Among all patients with CKD, we avoid aluminum hydroxide except for short-term therapy (four weeks for one course only) of severe hyperphosphatemia. (See "Aluminum toxicity in end-stage renal disease".) Approach to hypercalcemia The combination of hypercalcemia (calcium >10.2 mg/dL corrected for serum albumin) and persistent hyperphosphatemia may be a particular problem with calcium therapy and active vitamin D analog administration, possibly leading to extraskeletal calcium phosphate deposition. In this setting, we suggest that the dose of calcium-based phosphate binders should be decreased or therapy discontinued, and/or therapy should be switched to sevelamer to control phosphate [19]. In addition, the dose of active vitamin D sterols should be lowered or therapy should be discontinued until calcium levels return to 8.4 to 9.5 mg/dL (2.10 to 2.37 mmol/L).
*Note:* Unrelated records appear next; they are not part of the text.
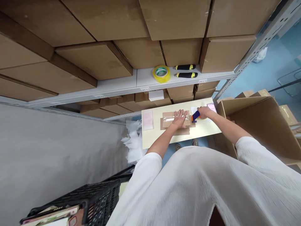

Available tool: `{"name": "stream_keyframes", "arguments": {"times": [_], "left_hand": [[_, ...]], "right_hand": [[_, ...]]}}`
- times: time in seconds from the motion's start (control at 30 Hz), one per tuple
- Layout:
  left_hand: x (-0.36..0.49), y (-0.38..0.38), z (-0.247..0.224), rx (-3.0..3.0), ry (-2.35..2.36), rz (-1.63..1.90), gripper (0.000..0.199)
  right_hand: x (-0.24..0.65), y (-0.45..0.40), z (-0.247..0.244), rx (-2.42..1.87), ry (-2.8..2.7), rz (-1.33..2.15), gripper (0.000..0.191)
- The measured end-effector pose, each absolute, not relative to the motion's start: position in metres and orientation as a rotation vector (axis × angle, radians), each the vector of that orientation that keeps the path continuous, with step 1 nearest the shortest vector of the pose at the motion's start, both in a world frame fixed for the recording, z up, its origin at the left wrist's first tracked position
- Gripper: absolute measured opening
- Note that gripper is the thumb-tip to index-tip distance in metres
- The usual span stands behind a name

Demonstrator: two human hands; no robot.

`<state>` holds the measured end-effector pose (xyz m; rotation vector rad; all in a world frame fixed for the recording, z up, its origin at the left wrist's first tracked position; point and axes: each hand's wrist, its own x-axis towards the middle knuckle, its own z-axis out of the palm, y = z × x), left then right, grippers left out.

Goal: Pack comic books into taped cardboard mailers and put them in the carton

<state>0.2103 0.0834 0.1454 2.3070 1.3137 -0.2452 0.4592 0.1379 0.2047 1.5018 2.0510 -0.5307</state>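
Note:
A flattened cardboard box [168, 122] lies on the cream table [150, 138], its side flaps spread out. A shiny strip of clear tape [168, 119] runs lengthwise across it. My left hand [180, 120] rests on the cardboard, fingers spread and palm down. At the right end of the cardboard, my right hand [204, 112] is closed around a blue and orange tape dispenser [195, 115]. The dispenser's head is tilted towards the cardboard. Part of its tape roll is hidden under the hand.
A phone [212, 108] and white paper lie at the table's right; white sheets [148, 120] lie left. Above, a shelf holds a yellow tape roll [161, 74], two cutters [185, 71] and boxes. A large open carton [263, 125] stands right, a black crate [101, 201] lower left.

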Motion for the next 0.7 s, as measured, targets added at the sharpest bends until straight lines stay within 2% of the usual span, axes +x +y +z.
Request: {"name": "stream_keyframes", "arguments": {"times": [0.17, 0.37, 0.53, 0.7], "left_hand": [[0.207, 0.083, 0.14, 2.31, 1.294, -0.177, 0.14], [0.201, 0.073, 0.13, 2.311, 1.226, -0.004, 0.125], [0.184, 0.059, 0.127, 2.312, 1.24, 0.103, 0.11], [0.16, 0.05, 0.13, 2.305, 1.282, 0.152, 0.102]], "right_hand": [[0.47, 0.134, 0.214, 1.581, 2.068, -0.522, 0.059], [0.515, 0.137, 0.253, 1.889, 2.159, -0.629, 0.059], [0.518, 0.131, 0.291, 2.144, 2.184, -1.164, 0.064], [0.466, 0.13, 0.309, 2.142, 2.149, -1.809, 0.067]]}}
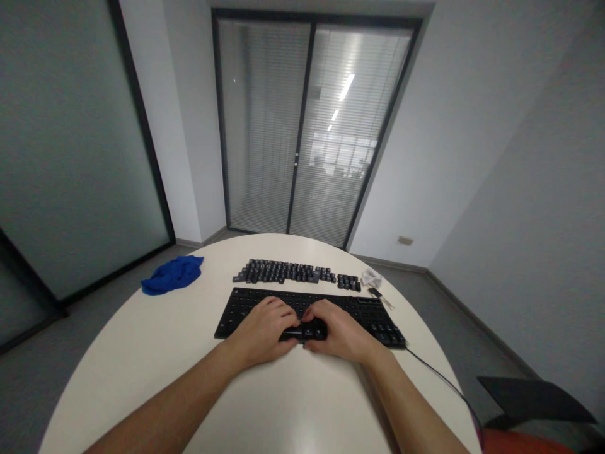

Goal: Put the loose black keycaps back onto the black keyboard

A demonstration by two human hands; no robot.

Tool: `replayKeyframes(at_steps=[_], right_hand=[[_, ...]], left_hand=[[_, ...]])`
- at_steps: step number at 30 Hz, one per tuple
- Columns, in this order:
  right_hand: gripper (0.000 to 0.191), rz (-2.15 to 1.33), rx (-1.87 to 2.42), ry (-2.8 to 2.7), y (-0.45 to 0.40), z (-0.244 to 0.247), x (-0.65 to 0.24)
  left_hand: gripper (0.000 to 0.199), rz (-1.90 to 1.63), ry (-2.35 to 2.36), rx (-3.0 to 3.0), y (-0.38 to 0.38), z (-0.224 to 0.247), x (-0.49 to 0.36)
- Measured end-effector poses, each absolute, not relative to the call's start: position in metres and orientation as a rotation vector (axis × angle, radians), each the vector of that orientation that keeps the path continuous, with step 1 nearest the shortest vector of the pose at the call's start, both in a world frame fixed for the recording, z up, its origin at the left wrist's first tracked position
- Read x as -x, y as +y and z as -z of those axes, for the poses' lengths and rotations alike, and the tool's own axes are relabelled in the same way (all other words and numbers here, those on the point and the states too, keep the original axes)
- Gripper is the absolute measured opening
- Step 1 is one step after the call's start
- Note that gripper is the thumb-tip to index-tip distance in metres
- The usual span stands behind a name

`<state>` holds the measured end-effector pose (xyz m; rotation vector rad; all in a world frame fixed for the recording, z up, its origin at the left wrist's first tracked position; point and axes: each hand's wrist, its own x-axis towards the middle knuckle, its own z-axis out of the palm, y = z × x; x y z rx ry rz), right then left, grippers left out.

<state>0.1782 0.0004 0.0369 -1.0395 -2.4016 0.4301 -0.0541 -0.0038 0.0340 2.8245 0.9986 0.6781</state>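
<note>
A black keyboard (236, 313) lies on the round cream table (142, 353), many of its key positions bare and some keys present at its lower right. My left hand (269, 328) rests over the keyboard's middle, fingers bent, thumb at its near edge. Facing it, my right hand (338, 331) curls at the same edge, with a few dark keys between the two hands. Whether either hand grips a small part is hidden. Beyond the keyboard, loose black keycaps (269, 271) lie in rows, with a smaller group (348, 282) to the right.
A crumpled blue cloth (172, 275) lies at the table's left. Clear plastic (372, 277), a small dark piece (375, 292) and a thin tool (387, 303) lie at the right. A cable (437, 372) runs off the right edge, near a chair (534, 400).
</note>
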Motion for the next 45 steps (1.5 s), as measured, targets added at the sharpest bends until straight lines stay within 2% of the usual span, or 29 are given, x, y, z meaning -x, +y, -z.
replayKeyframes(at_steps=[11, 33, 45], right_hand=[[0.033, -0.37, 1.044, -2.449, -0.002, -0.042, -0.173], [0.03, -0.276, 1.074, -2.508, -0.001, -0.044, -0.172], [0.021, -0.222, 1.112, -2.553, -0.005, -0.048, -0.166]], left_hand=[[0.027, -0.599, 1.068, -2.8, -0.004, -0.031, 0.054], [0.024, -0.578, 1.106, -2.742, -0.004, -0.033, 0.053], [0.024, -0.579, 1.086, -2.783, -0.004, -0.031, 0.053]])
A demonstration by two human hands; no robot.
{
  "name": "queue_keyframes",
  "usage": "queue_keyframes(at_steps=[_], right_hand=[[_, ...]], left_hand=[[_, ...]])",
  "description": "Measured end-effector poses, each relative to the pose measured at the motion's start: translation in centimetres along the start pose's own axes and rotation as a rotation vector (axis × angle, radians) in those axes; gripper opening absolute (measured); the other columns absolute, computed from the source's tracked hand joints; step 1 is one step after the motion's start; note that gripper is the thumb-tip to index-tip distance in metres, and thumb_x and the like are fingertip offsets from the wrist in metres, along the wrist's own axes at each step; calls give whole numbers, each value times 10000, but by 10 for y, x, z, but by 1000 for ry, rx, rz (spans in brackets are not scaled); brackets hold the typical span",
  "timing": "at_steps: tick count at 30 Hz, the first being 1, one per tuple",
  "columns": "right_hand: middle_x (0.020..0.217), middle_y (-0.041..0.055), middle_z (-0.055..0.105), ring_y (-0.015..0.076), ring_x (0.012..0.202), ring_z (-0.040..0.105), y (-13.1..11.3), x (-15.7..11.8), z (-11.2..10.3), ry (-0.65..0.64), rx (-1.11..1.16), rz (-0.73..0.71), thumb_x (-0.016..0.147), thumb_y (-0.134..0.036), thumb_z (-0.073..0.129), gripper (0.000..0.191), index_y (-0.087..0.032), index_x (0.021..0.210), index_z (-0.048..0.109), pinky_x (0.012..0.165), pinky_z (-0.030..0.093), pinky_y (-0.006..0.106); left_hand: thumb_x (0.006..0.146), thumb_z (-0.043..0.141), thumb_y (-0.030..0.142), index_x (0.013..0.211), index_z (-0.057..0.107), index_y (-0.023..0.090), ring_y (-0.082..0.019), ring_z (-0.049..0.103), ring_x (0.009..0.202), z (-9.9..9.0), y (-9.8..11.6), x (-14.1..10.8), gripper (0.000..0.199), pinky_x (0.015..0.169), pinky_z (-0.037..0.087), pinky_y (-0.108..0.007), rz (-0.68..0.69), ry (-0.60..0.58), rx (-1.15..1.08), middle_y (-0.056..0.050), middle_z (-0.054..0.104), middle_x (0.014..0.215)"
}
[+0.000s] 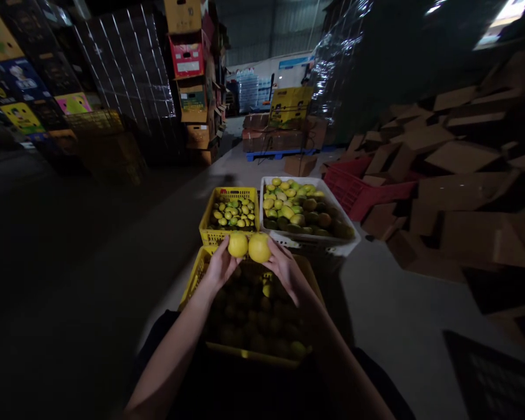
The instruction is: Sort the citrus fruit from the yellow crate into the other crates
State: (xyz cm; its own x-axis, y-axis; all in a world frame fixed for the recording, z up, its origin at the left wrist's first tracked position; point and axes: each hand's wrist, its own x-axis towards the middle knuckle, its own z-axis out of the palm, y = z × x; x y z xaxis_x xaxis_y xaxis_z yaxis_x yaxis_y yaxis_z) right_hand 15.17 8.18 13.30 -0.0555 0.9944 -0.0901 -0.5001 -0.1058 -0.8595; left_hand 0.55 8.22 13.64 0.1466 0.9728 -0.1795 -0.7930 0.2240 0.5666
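In my left hand (pixel 221 263) is a round yellow citrus fruit (pixel 238 245), gripped between thumb and fingers. My right hand (pixel 284 263) is closed on a slightly larger yellow citrus fruit (pixel 259 248). The two fruits are held side by side, almost touching, above a yellow crate (pixel 195 271). That crate sits close to me, and the fruit inside lies mostly in shadow. Beyond my hands, a smaller yellow crate (pixel 207 236) holds small yellow-green fruit. Beside it on the right, a white crate (pixel 347 249) is filled with larger yellow and green fruit.
A red crate (pixel 350 186) and a heap of cardboard boxes (pixel 459 192) lie on the right. Tall stacked cartons (pixel 192 99) rise at the back left. Farther back, a blue pallet (pixel 280 154) carries boxes. Another dark crate (pixel 494 373) shows at the lower right.
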Motion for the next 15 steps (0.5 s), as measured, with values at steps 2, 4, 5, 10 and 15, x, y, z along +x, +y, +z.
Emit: queue_keyframes(at_steps=[2,4,5,10,15], right_hand=[[974,19,727,180,927,677,6,1,3,17,-1,11,806,-378,637,200,-249,949,687,764,571,343],[972,20,725,170,911,677,11,2,6,39,-31,13,826,-447,592,264,-242,966,681,725,576,307],[962,22,725,167,894,679,13,2,8,54,-48,10,833,-476,572,297,-237,973,679,698,578,290],[753,19,715,166,702,685,16,0,18,145,-49,21,834,-517,544,361,-199,957,662,534,567,246],[643,9,686,148,529,649,14,-3,25,140,59,72,836,-510,526,358,-176,884,645,434,536,231]], left_hand=[[933,418,326,1119,621,114,-205,660,993,2,1,0,348,855,534,-303,4,-3,2,-127,708,985],[932,407,353,1083,634,111,-204,666,967,2,2,0,365,845,532,-305,7,12,12,-135,707,978],[928,409,358,1066,641,118,-202,668,957,2,2,1,362,841,531,-304,10,26,17,-132,708,979],[912,416,342,985,675,131,-188,658,927,1,-4,6,342,827,520,-270,34,75,60,-104,714,981],[911,401,369,964,688,110,-201,649,911,2,-8,6,390,791,512,-265,-37,82,63,-125,705,981]])
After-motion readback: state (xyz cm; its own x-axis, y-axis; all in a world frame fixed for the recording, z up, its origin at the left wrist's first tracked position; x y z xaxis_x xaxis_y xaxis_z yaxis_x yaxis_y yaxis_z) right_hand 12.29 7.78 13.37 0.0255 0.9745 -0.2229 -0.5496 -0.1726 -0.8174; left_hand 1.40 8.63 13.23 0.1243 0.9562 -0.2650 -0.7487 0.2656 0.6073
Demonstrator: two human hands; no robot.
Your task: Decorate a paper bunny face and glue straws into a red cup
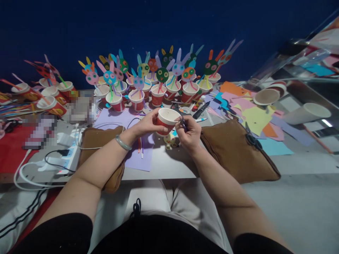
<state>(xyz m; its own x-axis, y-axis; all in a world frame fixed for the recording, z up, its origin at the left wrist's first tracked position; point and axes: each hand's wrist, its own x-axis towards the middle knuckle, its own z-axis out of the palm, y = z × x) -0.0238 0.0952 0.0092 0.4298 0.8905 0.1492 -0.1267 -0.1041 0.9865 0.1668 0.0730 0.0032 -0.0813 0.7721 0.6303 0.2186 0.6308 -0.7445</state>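
Observation:
My left hand (148, 123) is wrapped around a red paper cup (165, 127) with a white rim, tilted a little over the table. At the cup's right side, my right hand (190, 135) closes on a small dark tool (183, 124), its tip by the rim. Fingers cover most of that tool, so its kind is unclear. Below the cup lies a pale yellow paper face (169, 139), partly hidden. Left of it, several drinking straws (141, 146) rest on a purple paper sheet (139, 160).
Behind stand several red cups (158, 95) with paper rabbit heads on straws. Brown cushions (235, 151) flank my forearms; scissors (253, 137) lie on the right one. Coloured paper scraps (254, 120) are at right. A power strip (71, 155) with cables and a phone (41, 132) are at left.

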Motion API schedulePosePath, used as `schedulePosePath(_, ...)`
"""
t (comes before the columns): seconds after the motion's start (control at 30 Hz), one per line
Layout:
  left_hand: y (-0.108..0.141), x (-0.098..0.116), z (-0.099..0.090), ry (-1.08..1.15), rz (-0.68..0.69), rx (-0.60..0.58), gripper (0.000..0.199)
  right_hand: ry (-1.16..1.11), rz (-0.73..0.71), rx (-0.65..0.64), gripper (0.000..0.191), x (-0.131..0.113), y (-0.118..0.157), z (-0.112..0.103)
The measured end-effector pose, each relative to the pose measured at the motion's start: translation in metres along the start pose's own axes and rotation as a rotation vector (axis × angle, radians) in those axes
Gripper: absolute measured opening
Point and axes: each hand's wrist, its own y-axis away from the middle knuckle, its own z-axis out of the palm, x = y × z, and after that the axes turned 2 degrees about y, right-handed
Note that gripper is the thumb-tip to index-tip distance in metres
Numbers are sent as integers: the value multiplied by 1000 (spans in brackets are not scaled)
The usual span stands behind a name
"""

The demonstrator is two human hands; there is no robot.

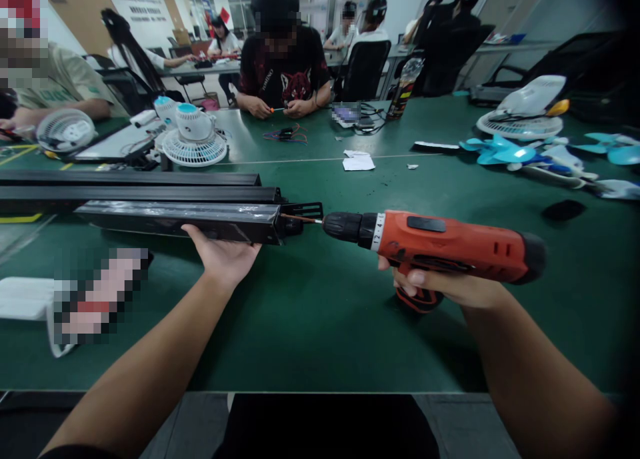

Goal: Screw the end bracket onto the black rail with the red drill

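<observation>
My right hand (435, 285) is closed round the handle of an orange-red cordless drill (455, 245), which points left. The drill's chuck (343, 225) carries a thin bit that reaches the end of a long black bar (240, 220) with glossy clear film on it. Whether the bit sits in a screw there cannot be made out. My left hand (227, 255) grips that bar near its right end, thumb on the near face and fingers underneath, mostly hidden. A slotted black bracket (313, 209) sticks out from the bar's end.
Two more black bars (200, 193) lie just behind. A phone-like object (107, 292) and a white strap (60, 345) lie at left. White fans (195, 145), paper scraps (359, 161), a bottle (404, 89) and blue fan blades (500, 151) are farther back. A person (285, 72) works opposite.
</observation>
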Motion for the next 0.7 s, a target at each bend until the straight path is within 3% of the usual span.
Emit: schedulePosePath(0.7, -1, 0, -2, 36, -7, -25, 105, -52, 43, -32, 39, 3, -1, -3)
NOVEL THERAPIES Given that the current approach to management of hyperphosphatemia is not optimal, a number of alternative therapies are undergoing evaluation. Nicotinamide, a metabolite of nicotinic acid (niacin, vitamin B3), inhibits the Na/Pi co-transport system in the gastrointestinal tract and kidneys and may be effective in lowering phosphate levels in dialysis patients by reducing gastrointestinal tract phosphate absorption:

In a pilot study of 20 dialysis patients, Niaspan (prolonged-release nicotinic acid) was administered in slowly increasing doses, with 17 patients eventually tolerating >1000 mg/day [106]. Among such patients, treatment for 12 weeks significantly lowered serum phosphate values (7.2 to 5.9 mg/dL) and increased serum HDL cholesterol levels. A randomized placebo-controlled cross-over trial of 33 patients found that niacinamide (titrated from 500 to 1500 mg/day) significantly lowered phosphate levels (6.26 to 5.47 mg/dL) [107]. Adverse effects were similar with both groups.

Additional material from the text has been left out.